Table 4 illustrates the parameters involved in the work, including both dependent and independent variables. A lot of research has elucidated that temperature, evaporation, and rainfall all impact groundwater quality. However, in the proposed improvements, temperature, wind speed, humidity, and pan evaporation—all of which are positively correlated with evaporation and soil temperature—have an impact on the quality of groundwater.
Based on the dependent and independent variable, error performance measures were evaluated for the areas Kattathurai, Colachal, Thuckalay, and Villukuri of Valliyar Sub-basin. The correlation matrix for all four areas are depicted in
Figure 6,
Figure 7,
Figure 8 and
Figure 9. The figures define var1-pH, var2-EC, var3-Na, var4-K, var5-SO
4, var6-TH, var7-Ca, var8-Cl, var9-Mg, var10-NO
3, and var11-TDS. Similarly, var12-var17 specifies the independent variable in the order year, temperature, relative humidity, wind speed, pan evaporation and rainfall.
The correlation results between dependent and independent variables in Kattathurai are displayed in
Figure 6. This correlation matrix mainly provides insights about the relationships between the water quality parameters (var1 to var11) and the independent variables (var12 to var17). Strong correlations (above +0.75) suggest that the related variables have a very significant linear relationship. In the context of water quality parameters, strong correlations indicate direct chemical relationships influencing these parameters. Moderate correlations (0.50–0.75) suggest a substantial but less overwhelming relationship than strong correlations. This reflects a significant but not exclusive linkage between the parameters. Weak correlations (0.30–0.50) suggest a mild relationship, which is not as compelling as moderate or strong correlations. Here, var6 (TH) has strong correlations with var7 (Ca), which reaffirms the fact that calcium is a major contributor to water hardness. Similarly, var11 (Solids, TDS) is also observed to have a strong correlation with var2 (EC) and var8 (Cl). Moreover, EC also has strong positive correlations with Cl, reinforcing the concept that ions are principal contributors to the conductivity of the water.

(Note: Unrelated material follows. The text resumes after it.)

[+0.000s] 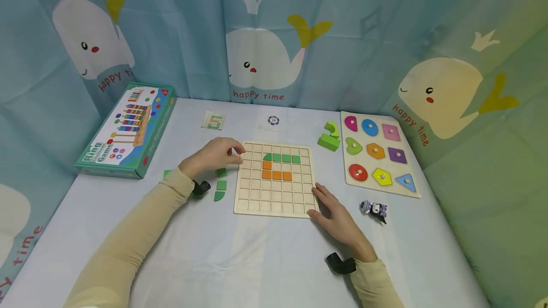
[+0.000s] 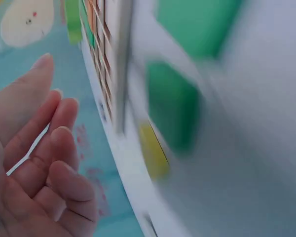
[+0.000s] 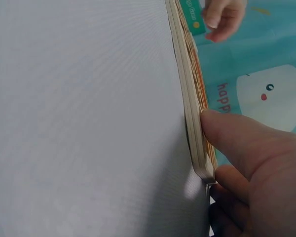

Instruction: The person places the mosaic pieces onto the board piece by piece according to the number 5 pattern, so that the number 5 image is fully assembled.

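Observation:
A wooden grid board (image 1: 274,194) lies in the middle of the table, with a row of green tiles (image 1: 286,158) and orange tiles (image 1: 276,175) set in its cells. My left hand (image 1: 233,153) hovers at the board's upper-left edge. Its fingers (image 2: 54,148) are loosely curled and hold nothing. Loose green tiles (image 1: 220,185) lie on the table just below that hand, and one green tile (image 2: 172,111) is blurred in the left wrist view. My right hand (image 1: 320,198) rests flat at the board's lower-right corner, its thumb (image 3: 237,136) against the board's edge (image 3: 190,98).
A "Ring Game" box (image 1: 126,129) lies at the far left. A shape puzzle (image 1: 378,153) with knobbed pieces lies at the right, green blocks (image 1: 329,137) beside it. A small toy figure (image 1: 374,208), a card (image 1: 213,120) and a round chip (image 1: 273,120) also lie on the table.

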The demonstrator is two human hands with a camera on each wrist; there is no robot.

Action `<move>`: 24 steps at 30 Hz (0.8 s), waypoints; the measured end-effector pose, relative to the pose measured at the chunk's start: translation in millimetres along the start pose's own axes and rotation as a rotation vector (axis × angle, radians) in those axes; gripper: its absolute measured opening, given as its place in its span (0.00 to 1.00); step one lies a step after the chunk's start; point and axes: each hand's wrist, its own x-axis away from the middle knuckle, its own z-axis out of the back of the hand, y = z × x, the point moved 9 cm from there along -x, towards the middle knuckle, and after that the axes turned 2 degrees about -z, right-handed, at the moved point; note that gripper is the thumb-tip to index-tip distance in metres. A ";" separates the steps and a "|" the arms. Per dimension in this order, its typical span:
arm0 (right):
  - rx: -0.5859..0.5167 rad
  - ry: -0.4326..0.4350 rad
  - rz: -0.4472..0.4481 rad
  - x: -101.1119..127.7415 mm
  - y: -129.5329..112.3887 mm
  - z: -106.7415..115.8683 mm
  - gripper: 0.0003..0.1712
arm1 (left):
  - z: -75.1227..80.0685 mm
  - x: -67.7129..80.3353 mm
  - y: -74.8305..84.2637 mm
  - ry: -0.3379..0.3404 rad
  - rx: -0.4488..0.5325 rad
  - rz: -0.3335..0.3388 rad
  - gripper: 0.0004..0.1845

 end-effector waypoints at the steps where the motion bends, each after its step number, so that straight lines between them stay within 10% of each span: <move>1: -0.001 -0.001 0.000 -0.2 -0.2 -0.3 0.41 | 3.8 3.2 -4.9 0.005 -0.010 0.009 0.16; 12: 0.007 0.000 0.000 -0.2 0.1 -0.7 0.41 | 17.9 22.1 -50.2 -0.018 -0.066 0.135 0.21; 24: 0.017 0.001 -0.003 -0.7 2.3 -1.6 0.41 | 12.4 18.4 -52.9 -0.051 -0.086 0.117 0.11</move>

The correlation results between dependent and independent variables in Colachal are visually presented in
Figure 7. The correlation matrix for Colachal reveals insightful relationships between various water quality parameters and climatic factors. Notably, pH is negatively correlated with most of the components, suggesting that water acidity has an inverse relationship with these substances. EC exhibits strong positive correlations with a multitude of dissolved ions such as Na, TH, Ca, Cl, Mg, Nitrate, and TDS. These strong relationships underscore EC as a key indicator of ionic activity in water. Sodium’s strong positive correlation with K, Sulphate, Cl, Mg, and TDS suggest similar behaviours of these ions in the aquatic system. Additionally, strong correlations between sulphate, TH, Ca, and Cl point to the presence of sulphate minerals that significantly influence the water’s physicochemical properties. The correlation of TH with several ions, as well as an apparent increase over time as suggested by its correlation with the year, highlights its role in water quality dynamics. Ca and Mg, essential for determining water hardness, showed strong correlations with Cl, Nitrate, and TDS, indicating their significant contributions to the mineral content of water. Chloride’s correlation with environmental factors such as Year, Temperature, and Relative Humidity implies its fluctuation with climatic conditions, affecting water salinity. Magnesium and Nitrate are not only intertwined with each other but also show a combined influence on TDS levels. Intriguingly, TDSs correlate strongly with temporal and environmental variables, hinting at the substantial impact of climatic changes on dissolved solids in water. Year, Temperature, Relative Humidity, and Pan Evaporation interrelate strongly, suggesting that these environmental measures are closely linked, reflecting broader climatic trends. Contrastingly, Rainfall does not exhibit a significant linear relationship with any of the studied parameters.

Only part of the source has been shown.